**Aim of the exercise:**
Beginning with the first line and ending with the one containing "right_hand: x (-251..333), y", copy the lines of the listing below exactly; omit everything else.
*** Data shown Section Begins ***
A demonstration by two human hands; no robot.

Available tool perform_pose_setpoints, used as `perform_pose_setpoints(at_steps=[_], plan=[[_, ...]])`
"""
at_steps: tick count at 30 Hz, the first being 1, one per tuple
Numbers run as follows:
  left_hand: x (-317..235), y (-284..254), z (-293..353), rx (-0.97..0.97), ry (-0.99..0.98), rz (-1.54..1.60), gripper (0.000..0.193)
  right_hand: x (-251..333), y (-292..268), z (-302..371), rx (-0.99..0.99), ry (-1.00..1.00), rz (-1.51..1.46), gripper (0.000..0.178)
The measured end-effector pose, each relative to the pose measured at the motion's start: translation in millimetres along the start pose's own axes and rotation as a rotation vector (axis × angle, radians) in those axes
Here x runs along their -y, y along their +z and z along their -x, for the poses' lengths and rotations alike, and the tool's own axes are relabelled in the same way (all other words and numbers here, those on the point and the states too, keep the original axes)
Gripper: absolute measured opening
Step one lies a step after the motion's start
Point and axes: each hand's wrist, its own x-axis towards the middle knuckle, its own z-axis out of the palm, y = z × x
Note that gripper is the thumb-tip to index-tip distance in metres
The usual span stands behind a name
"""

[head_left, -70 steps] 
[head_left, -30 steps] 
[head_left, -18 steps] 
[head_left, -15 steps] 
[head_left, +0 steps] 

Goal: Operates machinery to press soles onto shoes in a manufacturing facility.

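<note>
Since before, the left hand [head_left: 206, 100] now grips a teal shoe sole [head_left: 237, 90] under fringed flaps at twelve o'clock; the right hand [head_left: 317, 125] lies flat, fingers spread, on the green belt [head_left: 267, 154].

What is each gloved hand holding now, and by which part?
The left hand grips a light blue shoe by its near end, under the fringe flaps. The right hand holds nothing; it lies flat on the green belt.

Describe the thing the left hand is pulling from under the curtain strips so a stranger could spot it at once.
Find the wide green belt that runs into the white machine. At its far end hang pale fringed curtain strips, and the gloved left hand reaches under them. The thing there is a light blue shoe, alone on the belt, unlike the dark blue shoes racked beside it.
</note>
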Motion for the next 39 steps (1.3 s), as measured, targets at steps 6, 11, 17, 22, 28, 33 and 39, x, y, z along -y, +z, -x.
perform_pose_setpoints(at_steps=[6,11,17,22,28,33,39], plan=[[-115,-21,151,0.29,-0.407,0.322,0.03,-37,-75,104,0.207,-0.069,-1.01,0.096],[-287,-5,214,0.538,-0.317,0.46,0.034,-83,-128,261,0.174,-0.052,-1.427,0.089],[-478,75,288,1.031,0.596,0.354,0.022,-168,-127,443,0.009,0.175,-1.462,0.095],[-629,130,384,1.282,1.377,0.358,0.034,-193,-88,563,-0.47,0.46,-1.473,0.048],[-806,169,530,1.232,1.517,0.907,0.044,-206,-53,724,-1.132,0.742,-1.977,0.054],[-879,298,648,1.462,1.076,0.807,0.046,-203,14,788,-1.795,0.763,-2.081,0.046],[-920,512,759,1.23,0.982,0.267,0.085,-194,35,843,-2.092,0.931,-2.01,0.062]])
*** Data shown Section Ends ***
**Answer for the task:**
A demonstration by two human hands; no robot.

Available tool perform_pose_setpoints, used as `perform_pose_setpoints(at_steps=[_], plan=[[_, ...]])`
"""
at_steps: tick count at 30 Hz, the first being 1, one per tuple
Numbers run as follows:
  left_hand: x (-317..235), y (-284..254), z (-293..353), rx (-0.97..0.97), ry (-0.99..0.98), rz (-1.54..1.60), gripper (0.000..0.193)
  right_hand: x (-251..333), y (-292..268), z (-302..371), rx (-0.99..0.99), ry (-1.00..1.00), rz (-1.51..1.46), gripper (0.000..0.178)

Thus the exercise is complete.